Emboldened, Issy marched back into her flat. It was a wet Saturday night and obviously she didn’t have a date and Graeme hadn’t called, that scuzz, and anyway he often didn’t see her on Saturday nights because he’d be out with the lads or up early for squash, so it hardly mattered, she told herself, nevertheless conscious of how much she missed him. Well, she wasn’t going to call him, that was for sure. He’d tossed her out on the street like garbage. Swallowing heavily, she went into the cosy sitting room to find Helena, who was another dateless wonder but never seemed to mind about it quite so much.
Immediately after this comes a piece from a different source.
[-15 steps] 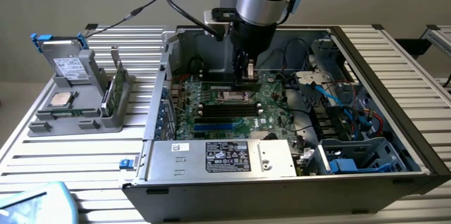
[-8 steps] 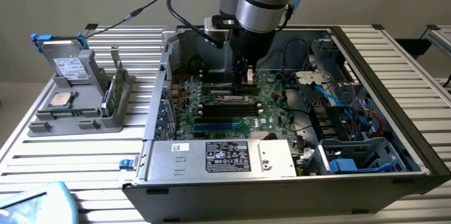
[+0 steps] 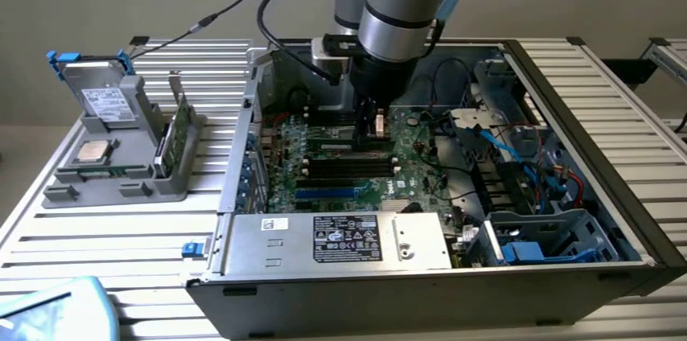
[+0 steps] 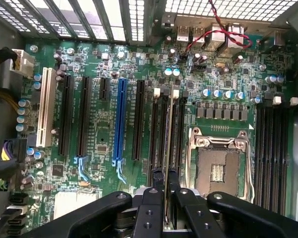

Helena did mind, of course, but didn’t think it was particularly helpful to add to Issy’s woes at this particular point in time. She didn’t like being single at thirty-one any more than Issy did, but she didn’t want to lard on the misery. Issy’s face was tense enough already.

‘I’ve made a decision,’ Issy announced. Helena raised her eyebrows.

‘Go on then.’

‘I think I should go for it. For the café. My gramps thinks it’s a great idea.’

Helena smiled. ‘Well, I could have told you that.’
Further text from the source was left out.